The baby is in the manger.
His promise still perfect.
It’s all in there.

Every year we all stand outside this door of our own making.
All. All of us.
Trying to figure out how to get ourselves back in.

Now, here is a secret:

Every ridiculous exhortation of advertising,
every frenzied trip to the mall in the snow,
every single cookie, even if it’s from a package, icing hard as nails.
All of it.  All that we deride and regret.
All that we strive for and fall short of.
All that makes us tired and cross;
disappointed, aggravated and bereft.
All. All.  All of it.
Is outward sign of an inward truth:

We would all run ourselves ragged and spend ourselves poor
to gather ourselves and our loved ones again
inside this lighted room of our own dreaming.
To have it sing to us again.
All.  All.  All of us. Every one.

And here is the gift, the true and lasting gift, at last:
We are bound by this sacred dream to one another.
By this mutual longing for light and love
and singing in the night, we
are made one.

It binds us, lifts us, heals us.
It is our common soul, this truth in the heart.
This longing. This Christmas dream.
Whatever this is, we are all in here together.
All.  All.  All of us. 


God bless us every one.

Saturday, December 21, 2013

A Poem for the Solstice

This is it. This is the night. The dark tide draws back. Not much. Not far. But enough. We have been marking this moment since we were almost without words. We used our brute strength to build mighty monuments to it.

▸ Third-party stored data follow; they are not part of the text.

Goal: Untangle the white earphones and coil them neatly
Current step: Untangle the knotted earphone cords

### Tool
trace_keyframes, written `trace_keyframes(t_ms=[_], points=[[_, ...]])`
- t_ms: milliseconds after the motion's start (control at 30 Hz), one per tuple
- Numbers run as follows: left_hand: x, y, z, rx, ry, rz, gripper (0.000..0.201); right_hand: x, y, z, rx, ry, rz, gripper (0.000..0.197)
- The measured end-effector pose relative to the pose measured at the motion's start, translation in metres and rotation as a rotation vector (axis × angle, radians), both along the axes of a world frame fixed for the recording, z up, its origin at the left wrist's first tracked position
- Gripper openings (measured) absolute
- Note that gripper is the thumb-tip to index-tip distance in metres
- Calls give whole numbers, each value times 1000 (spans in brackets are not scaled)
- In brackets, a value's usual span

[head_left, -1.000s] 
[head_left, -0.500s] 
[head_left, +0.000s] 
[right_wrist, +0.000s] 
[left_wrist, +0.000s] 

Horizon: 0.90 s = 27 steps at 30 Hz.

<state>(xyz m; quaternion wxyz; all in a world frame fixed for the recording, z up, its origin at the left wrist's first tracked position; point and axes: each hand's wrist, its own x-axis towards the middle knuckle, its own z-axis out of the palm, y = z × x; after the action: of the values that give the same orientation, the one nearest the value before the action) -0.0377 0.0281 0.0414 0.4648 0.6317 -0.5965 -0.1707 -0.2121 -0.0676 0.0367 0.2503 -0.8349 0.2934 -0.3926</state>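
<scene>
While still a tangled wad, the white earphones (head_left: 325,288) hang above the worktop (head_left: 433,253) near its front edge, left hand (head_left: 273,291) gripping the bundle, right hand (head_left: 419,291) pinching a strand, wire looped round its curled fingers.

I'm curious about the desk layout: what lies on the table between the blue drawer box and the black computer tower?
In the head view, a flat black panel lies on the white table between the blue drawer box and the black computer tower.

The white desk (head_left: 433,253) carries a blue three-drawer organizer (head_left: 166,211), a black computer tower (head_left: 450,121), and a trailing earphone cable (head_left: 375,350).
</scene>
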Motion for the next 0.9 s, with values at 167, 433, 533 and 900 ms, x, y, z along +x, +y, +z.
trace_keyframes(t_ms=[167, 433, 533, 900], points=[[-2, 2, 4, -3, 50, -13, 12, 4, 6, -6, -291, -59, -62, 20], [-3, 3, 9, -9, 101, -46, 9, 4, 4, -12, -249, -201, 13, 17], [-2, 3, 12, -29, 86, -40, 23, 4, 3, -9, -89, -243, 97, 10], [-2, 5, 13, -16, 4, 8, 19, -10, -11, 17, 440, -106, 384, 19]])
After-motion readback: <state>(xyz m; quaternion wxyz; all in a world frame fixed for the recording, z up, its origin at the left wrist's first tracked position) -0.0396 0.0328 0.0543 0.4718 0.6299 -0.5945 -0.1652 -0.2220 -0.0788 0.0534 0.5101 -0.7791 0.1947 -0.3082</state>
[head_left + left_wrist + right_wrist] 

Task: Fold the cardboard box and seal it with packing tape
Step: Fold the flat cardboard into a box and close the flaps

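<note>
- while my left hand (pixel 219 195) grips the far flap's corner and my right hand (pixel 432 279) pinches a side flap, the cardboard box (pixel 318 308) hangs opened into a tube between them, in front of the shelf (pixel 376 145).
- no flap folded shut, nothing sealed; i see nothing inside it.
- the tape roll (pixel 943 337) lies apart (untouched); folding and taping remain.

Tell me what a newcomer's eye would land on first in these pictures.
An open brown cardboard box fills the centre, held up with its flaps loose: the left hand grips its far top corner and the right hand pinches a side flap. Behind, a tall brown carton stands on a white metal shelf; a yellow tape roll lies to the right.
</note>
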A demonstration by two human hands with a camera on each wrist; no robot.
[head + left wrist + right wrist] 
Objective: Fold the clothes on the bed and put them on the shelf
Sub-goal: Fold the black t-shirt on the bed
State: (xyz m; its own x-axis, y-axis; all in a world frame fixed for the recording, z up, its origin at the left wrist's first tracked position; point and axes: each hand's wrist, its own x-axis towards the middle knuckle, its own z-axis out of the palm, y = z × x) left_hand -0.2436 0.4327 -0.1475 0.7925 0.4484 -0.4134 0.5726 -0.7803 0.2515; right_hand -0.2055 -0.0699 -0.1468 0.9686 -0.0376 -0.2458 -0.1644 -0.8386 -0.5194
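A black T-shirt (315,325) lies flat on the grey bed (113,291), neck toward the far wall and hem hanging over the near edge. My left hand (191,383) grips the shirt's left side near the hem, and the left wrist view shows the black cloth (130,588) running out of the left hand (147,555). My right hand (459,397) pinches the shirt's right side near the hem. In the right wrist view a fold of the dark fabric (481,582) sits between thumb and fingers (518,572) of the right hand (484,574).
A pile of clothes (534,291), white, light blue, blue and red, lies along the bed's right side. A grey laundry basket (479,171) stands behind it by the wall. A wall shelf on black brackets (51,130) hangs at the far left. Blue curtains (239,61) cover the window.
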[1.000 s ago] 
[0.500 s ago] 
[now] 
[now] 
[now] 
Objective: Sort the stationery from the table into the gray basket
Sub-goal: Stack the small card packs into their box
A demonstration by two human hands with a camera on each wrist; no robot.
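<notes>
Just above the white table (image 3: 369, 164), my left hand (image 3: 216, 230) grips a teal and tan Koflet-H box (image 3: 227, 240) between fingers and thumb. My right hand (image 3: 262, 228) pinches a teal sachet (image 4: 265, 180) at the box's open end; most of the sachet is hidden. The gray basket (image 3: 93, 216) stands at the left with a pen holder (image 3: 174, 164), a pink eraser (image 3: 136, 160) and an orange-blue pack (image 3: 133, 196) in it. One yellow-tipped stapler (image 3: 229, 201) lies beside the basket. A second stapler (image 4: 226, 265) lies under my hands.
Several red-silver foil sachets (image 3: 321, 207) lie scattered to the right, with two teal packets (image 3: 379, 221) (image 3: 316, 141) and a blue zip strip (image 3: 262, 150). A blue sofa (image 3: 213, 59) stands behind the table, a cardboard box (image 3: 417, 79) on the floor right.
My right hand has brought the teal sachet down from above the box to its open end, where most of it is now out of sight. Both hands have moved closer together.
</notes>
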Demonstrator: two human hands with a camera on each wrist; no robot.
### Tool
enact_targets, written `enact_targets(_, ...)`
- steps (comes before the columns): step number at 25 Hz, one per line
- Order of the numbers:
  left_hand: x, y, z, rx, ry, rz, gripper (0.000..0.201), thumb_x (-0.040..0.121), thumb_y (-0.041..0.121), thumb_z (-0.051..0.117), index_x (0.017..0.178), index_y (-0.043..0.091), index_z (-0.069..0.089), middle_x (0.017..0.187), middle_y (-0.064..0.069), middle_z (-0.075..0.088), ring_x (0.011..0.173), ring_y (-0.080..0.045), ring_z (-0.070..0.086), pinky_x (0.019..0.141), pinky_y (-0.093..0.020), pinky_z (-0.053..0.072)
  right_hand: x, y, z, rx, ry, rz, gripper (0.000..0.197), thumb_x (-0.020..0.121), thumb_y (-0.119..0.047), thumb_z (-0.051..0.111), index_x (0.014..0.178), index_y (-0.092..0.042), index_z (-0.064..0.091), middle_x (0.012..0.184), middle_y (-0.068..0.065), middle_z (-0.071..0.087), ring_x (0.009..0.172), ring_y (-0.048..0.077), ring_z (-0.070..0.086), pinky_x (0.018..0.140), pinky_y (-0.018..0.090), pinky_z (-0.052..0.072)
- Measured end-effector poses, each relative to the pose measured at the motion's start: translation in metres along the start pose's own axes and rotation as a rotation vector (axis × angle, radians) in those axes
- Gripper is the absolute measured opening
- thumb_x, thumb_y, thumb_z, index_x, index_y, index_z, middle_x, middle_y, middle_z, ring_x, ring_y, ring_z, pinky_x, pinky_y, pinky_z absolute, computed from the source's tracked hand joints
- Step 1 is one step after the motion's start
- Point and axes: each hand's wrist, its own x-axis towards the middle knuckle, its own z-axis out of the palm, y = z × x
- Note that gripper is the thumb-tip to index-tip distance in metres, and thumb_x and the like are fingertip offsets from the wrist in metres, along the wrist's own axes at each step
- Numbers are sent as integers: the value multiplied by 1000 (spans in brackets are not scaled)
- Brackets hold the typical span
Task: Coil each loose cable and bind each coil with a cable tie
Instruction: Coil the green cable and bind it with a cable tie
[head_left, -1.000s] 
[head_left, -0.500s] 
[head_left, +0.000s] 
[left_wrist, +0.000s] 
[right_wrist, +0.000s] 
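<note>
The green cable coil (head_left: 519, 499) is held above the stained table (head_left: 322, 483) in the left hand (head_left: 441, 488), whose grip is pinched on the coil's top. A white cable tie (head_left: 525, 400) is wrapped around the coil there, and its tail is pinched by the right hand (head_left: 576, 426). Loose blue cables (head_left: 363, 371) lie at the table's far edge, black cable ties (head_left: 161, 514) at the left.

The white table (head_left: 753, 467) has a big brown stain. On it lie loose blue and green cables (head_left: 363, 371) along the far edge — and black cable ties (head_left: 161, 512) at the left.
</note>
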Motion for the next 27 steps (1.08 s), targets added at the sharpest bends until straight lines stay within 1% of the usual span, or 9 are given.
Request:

Stone circles raised in hope and in reverence for the mysteries of the universe and of our lives. When food was hard to come by. When warmth was elusive. We gathered together to celebrate this turning point. From here until June, the light cascades back.  The dark will fail. The light will come. Tomorrow will be brighter, even if we are too busy to notice.

I have often wondered what it was like for those early almost-humans, and a couple of years ago, I wrote this for them. 

December, 50,000 BCE
A Poem For The Solstice

What is this?
The world has grown dark. 
Sunrise is later every morning. 
Sunset comes too soon. 
It creeps ever back into the day.
Soon it will surely crowd the morning. 
What will we do when the darkness is forever?

We listen to the sound the wind makes in the night. 
And the night is so long.
We don’t remember the warm time. 
Or if we remember, we say, “Perhaps it wasn’t real.”

The fire is all we have.
When we must go out, we take it with us.
It gives us shadows, then, but no respite from our fears.
We sleep as much as we are able. 
We eat whatever we can find.
Our dread of darkness mingles with the sadness of everything we don’t understand.
Where we came from.  Where we go.
We weep here and don’t know why.

We are attuned, stretched taut, to any change that might appear to be for the better.
So, when today gives us more light than yesterday, we rejoice.   
Light of the World.  We cry out to thee.
Our joy is spare, like a bone gnawed in hunger. 
But it is clean and bright.
It is warm.  Like something newborn.
Light of the world. 
Object of our deepest longings.
We wait in darkness. 
And our waiting is a prayer.
Light of the world.  
We pray for mercy.  For pity.  For redemption.  For any explanation.

In these days of inconsequentially less darkness,
And virtually no additional light,
We celebrate the coming of this sun.